AST SpaceMobile subit la perte d’un satellite mais dispose d’une couverture qui limite l’impact financier : la compagnie affirme que la perte est couverte par l’assurance et que d’autres exemplaires seront prêts rapidement. Exemples concrets : la société annonce des unités BlueBird supplémentaires prêtes d’ici ~un mois et se dit en capacité de lancer 45 autres satellites d’ici fin 2026 via plusieurs prestataires.
- Assurance : coût matériel pris en charge.
- Remplacement rapide : stocks de rechange et calendrier serré.
- Stratégie : multi-contrats de lancement pour réduire la dépendance à un seul fournisseur.
Impacts sur le programme New Glenn et la crédibilité commerciale
C’est le premier incident majeur du programme New Glenn, entré en service en janvier 2025 après plus d’une décennie de développement. Utiliser des charges clients si tôt dans la campagne de vols est perçu comme un pari : d’un côté confiance technique, de l’autre risque reputational. Exemples : New Glenn avait déjà transporté deux charges pour la NASA (deux sondes martiennes) lors d’un vol précédent ; cette mission montre que même après un succès de récupération, l’étage supérieur reste critique.
- Risque commercial : clients peuvent demander des garanties ou retarder des contrats.
- Enquête technique : analyses à venir sur l’étage supérieur.
- Image : communication publique limitée pour le moment.
Conséquences pour Artemis et la course aux contrats lunaires
Le revers arrive alors que Blue Origin vise un rôle important dans les missions lunaires de la NASA (programme Artemis) et développe un alunisseur. La performance de New Glenn peut influer sur la confiance des autorités et des décideurs : un incident technique peut compliquer la sélection comme fournisseur clé. Exemples : Blue Origin a testé une version de son alunisseur et envisageait éventuellement de l’envoyer sans équipage ; la firme déclare vouloir « bouger ciel et terre » pour soutenir le retour sur la Lune.
- Pression politique : attentes élevées pour des livraisons rapides.
- Planification NASA : dépendante de la fiabilité des lanceurs privés.
- Conséquence stratégique : concurrence accrue avec d’autres acteurs (ex.

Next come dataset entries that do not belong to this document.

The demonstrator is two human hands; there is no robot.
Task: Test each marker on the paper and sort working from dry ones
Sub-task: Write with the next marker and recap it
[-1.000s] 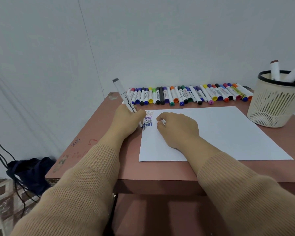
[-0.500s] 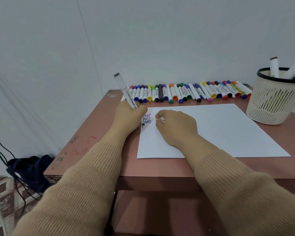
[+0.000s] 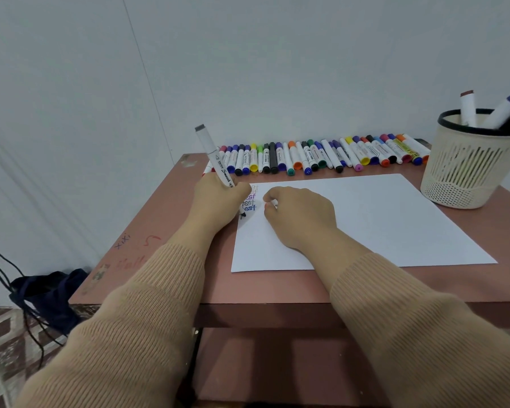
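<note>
White paper [image 3: 365, 225] lies on the bench [image 3: 165, 231]. Your left hand [image 3: 218, 198] grips a grey-ended marker [image 3: 214, 156], fingers wrapped round its barrel, tip at the sheet's left edge below the written words. Your right hand [image 3: 301, 213] rests on the paper just beside it, fingers curled; I cannot tell whether they pinch anything. More markers [image 3: 321, 156] line the far edge.

One paper [image 3: 380, 219], one basket [image 3: 468, 172], one held marker [image 3: 214, 157], roughly thirty lined-up markers [image 3: 315, 157].
</note>
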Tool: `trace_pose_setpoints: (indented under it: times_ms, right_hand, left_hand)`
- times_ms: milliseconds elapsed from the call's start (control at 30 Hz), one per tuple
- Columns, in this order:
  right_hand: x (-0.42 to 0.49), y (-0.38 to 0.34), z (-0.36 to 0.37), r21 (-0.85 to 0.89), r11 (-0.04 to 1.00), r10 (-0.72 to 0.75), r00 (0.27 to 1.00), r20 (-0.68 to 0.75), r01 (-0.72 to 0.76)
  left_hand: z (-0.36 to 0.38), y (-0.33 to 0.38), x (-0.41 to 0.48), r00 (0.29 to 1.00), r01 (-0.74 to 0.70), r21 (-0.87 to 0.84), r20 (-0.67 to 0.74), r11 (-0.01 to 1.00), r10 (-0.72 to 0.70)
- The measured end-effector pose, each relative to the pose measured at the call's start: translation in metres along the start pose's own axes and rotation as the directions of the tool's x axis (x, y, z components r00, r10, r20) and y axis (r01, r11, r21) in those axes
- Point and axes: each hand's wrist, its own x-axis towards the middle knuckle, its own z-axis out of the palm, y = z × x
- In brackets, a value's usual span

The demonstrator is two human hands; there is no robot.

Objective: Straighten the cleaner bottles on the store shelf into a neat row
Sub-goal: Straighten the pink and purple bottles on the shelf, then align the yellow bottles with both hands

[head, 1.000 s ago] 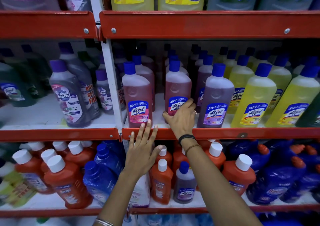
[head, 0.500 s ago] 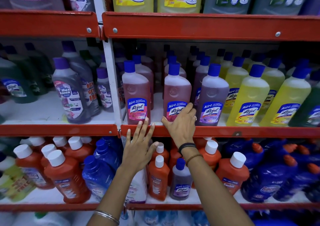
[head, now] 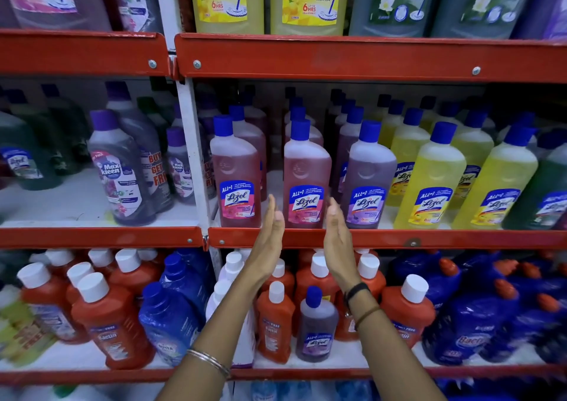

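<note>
On the middle shelf [head: 383,238] stands a front row of blue-capped cleaner bottles: a pink one [head: 236,173] on the left, a second pink one [head: 306,170], a purple one [head: 368,176], then yellow ones [head: 429,179]. My left hand [head: 271,231] is held edge-on, fingers straight, just left of the second pink bottle's base. My right hand [head: 336,231] mirrors it just to the right of that bottle. Both palms face the bottle. Neither hand holds anything, and I cannot tell whether they touch it.
More bottles stand in rows behind the front ones. Grey-purple bottles [head: 122,170] fill the left bay past a white upright [head: 191,155]. Large yellow and green jugs [head: 306,1] sit on the shelf above. Orange [head: 113,324] and blue [head: 475,308] bottles crowd the shelf below.
My right hand has come off the second pink bottle's label and turned edge-on. My left hand has risen from below the shelf lip to the bottle's left side.
</note>
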Motion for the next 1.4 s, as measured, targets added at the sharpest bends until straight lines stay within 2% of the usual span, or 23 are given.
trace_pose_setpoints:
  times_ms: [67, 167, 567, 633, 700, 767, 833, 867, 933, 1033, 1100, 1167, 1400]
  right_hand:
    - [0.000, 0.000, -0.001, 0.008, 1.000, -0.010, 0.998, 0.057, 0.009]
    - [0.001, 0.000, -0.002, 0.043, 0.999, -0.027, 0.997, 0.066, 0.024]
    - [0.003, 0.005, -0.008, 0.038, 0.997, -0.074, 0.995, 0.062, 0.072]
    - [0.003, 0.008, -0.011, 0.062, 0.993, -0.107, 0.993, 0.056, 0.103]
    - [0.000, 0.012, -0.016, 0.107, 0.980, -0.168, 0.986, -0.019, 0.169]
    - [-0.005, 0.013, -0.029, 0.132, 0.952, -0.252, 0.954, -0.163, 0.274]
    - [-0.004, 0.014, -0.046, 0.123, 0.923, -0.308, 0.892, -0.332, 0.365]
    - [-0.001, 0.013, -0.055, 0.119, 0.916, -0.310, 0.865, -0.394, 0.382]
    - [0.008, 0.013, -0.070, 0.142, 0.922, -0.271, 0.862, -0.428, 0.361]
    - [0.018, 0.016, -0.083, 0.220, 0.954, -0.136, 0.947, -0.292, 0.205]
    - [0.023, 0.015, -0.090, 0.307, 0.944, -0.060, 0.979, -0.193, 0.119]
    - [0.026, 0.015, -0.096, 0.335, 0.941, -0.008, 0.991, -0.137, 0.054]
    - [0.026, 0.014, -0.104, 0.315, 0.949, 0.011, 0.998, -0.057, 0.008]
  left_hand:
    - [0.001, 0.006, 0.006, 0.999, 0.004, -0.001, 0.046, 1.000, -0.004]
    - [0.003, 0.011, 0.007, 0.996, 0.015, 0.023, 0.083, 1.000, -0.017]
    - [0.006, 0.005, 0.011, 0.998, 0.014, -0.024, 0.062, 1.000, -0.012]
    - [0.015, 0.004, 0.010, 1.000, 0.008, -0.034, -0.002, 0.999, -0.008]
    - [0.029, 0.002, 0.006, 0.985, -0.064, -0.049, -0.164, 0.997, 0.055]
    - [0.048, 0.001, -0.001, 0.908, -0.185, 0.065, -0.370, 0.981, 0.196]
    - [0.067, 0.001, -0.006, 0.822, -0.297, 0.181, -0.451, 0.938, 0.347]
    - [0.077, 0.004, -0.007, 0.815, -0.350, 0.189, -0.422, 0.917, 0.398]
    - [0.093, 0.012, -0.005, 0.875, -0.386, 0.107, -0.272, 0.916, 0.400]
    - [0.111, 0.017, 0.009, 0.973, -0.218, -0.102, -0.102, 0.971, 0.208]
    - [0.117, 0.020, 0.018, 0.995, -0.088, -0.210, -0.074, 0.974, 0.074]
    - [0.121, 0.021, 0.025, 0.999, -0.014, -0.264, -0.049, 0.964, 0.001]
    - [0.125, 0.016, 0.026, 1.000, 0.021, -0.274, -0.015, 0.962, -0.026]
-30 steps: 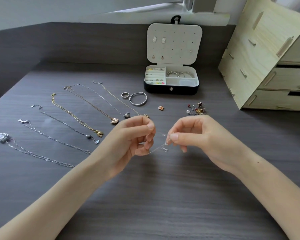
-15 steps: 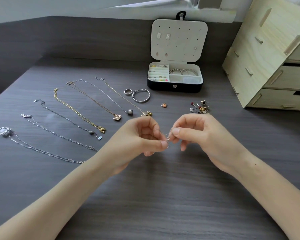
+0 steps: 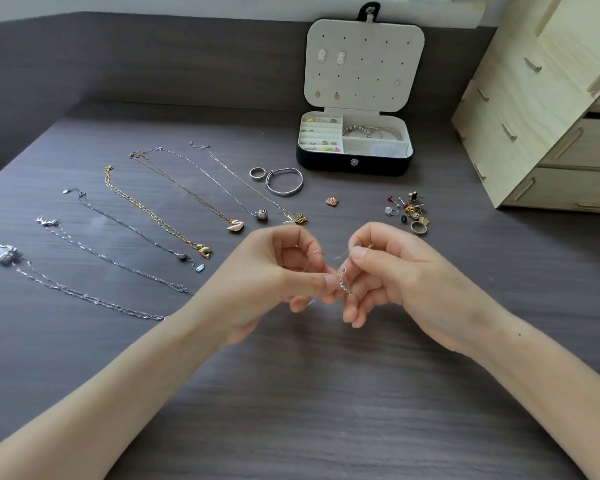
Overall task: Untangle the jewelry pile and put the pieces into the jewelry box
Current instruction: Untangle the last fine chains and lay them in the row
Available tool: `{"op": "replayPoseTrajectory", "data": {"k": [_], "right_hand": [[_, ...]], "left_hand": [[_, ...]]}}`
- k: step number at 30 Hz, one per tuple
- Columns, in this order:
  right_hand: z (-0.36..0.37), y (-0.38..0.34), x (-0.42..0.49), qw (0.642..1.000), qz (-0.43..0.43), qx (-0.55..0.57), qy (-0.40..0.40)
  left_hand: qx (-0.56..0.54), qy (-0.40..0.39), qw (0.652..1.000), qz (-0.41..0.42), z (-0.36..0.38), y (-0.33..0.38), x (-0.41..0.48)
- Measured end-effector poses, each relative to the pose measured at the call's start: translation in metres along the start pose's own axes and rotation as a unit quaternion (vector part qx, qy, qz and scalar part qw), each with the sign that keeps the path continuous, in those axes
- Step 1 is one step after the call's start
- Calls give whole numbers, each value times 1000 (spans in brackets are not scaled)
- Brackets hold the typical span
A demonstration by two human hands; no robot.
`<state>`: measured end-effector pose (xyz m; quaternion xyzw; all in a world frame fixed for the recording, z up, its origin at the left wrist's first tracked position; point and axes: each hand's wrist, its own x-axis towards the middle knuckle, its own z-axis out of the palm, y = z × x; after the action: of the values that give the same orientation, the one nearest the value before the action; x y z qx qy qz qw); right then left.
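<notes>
**tangle_fan:** What's different from a second ago? Back then the person has that thin silver chain [image 3: 343, 284] pulled out straight between two hands held apart.

**clasp_nerd:** That gap's gone. The left hand [image 3: 278, 271] and right hand [image 3: 395, 271] are now right up against each other above the desk [image 3: 326, 410], fingertips about touching. The chain isn't stretched any more. It's bunched up, with a short bit and what looks like the clasp dangling between them.

**tangle_fan:** And the fingers?

**clasp_nerd:** The left fingers [image 3: 328, 282] pinch the chain thumb to forefinger. The right fingers [image 3: 359, 252] pinch it a little higher up. The rest are curled underneath.

**tangle_fan:** So what does that mean for the job?

**clasp_nerd:** My guess is the person has gone from stretching it to close work, picking at a knot or the clasp. This piece isn't box-ready yet. The jewelry box [image 3: 354, 162] sits open at the back of the desk, well apart from the hands, with a few bits already in its compartments.

**tangle_fan:** Plenty left then.

**clasp_nerd:** Yep. The row of necklaces [image 3: 153, 211] lies out straight on the left, the ring [image 3: 257, 173] and bangle [image 3: 284, 181] are near the box, and the little heap of earrings [image 3: 411, 211] is just past the right hand. None of it is stowed.
</notes>
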<state>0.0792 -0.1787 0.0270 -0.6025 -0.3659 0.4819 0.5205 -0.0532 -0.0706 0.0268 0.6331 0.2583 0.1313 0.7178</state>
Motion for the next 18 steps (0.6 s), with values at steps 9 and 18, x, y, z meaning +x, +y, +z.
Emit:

SpaceX).
Leçons, comparaisons et perspectives immédiates
Les programmes spatiaux montrent que pertes et réparations font partie du cycle d’apprentissage : SpaceX a perdu des charges durant la montée en puissance de Falcon 9 (exemples : perte d’un cargo ISS en 2015, explosion au sol en 2016), ce qui n’a pas empêché son essor. Ici, Blue Origin doit tirer des leçons opérationnelles tout en poursuivant ses vols et tests. Exemples et étapes à suivre : enquête technique formelle, communication transparente, et poursuite des lancements de remplacement pour AST.
- Étape 1 : identifier la cause (enquête sur l’étage supérieur).
- Étape 2 : mesurer l’impact commercial et contractuel.
- Étape 3 : ajuster les procédures de vol et la stratégie de mise en orbite.